THE PROBLEM >>
Please output the data exactly, minus pictures.

GIVEN MATERIAL >>
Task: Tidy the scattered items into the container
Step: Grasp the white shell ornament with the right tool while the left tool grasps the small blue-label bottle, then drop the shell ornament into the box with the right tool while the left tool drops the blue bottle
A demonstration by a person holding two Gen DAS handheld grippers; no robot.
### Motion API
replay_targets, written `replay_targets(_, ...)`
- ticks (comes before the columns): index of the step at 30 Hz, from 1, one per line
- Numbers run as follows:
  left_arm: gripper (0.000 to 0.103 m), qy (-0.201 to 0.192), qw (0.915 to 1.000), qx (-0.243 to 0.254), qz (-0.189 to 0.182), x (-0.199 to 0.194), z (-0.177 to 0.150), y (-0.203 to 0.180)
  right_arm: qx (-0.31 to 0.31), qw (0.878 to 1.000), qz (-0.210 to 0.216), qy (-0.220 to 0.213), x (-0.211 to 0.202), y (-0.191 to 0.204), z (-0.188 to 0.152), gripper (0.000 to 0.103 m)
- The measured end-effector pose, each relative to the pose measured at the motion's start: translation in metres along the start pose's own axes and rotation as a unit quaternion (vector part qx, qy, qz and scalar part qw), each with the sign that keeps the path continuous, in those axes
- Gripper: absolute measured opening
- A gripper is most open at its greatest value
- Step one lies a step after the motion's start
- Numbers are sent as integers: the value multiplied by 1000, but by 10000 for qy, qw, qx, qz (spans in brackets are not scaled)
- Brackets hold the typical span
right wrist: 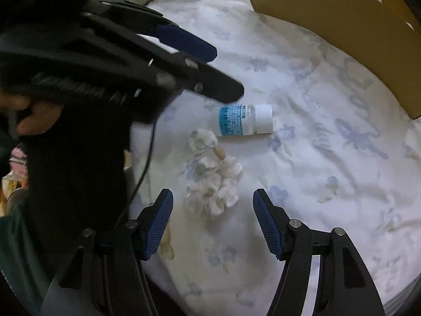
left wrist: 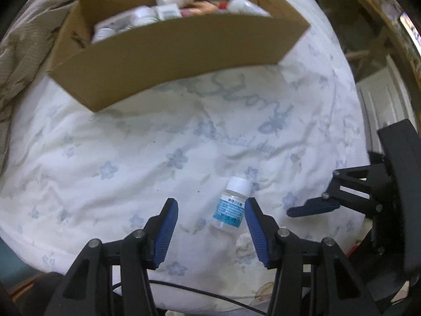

OUTPUT FOR THIS EXERCISE >>
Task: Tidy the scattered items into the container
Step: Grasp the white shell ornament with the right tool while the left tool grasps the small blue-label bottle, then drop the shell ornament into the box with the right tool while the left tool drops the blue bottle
A demonstration by a person holding two Gen DAS handheld grippers; no robot.
### Motion API
replay_targets, written `replay_targets(_, ...)`
- ticks (comes before the columns): index of the step at 30 Hz, from 1, one per line
- Numbers run as follows:
  left_arm: gripper (0.000 to 0.103 m), qy (-0.201 to 0.192), qw (0.915 to 1.000), qx (-0.243 to 0.254), qz (-0.189 to 0.182), x (-0.199 to 0.194), z (-0.177 to 0.150), y (-0.203 to 0.180)
  right_arm: qx (-0.31 to 0.31), qw (0.878 to 1.000), qz (-0.210 to 0.216), qy (-0.220 to 0.213), x (-0.211 to 0.202), y (-0.191 to 0.204), z (-0.188 to 0.152), gripper (0.000 to 0.103 m)
- The measured end-effector pose, each relative to the pose measured at the motion's start: translation in metres along the start pose's own axes and rotation as a unit quaternion (vector part qx, qy, qz and scalar part qw), each with the sign that keeps the path continuous, in those axes
- Gripper: absolute measured opening
- A gripper is most open at its greatest value
- Step one lies a step after the motion's start
- Numbers are sent as integers: the value multiplied by 1000, but by 10000 for qy, qw, qx, qz (spans in brackets are not scaled)
- Brackets hold the typical span
right wrist: 
left wrist: 

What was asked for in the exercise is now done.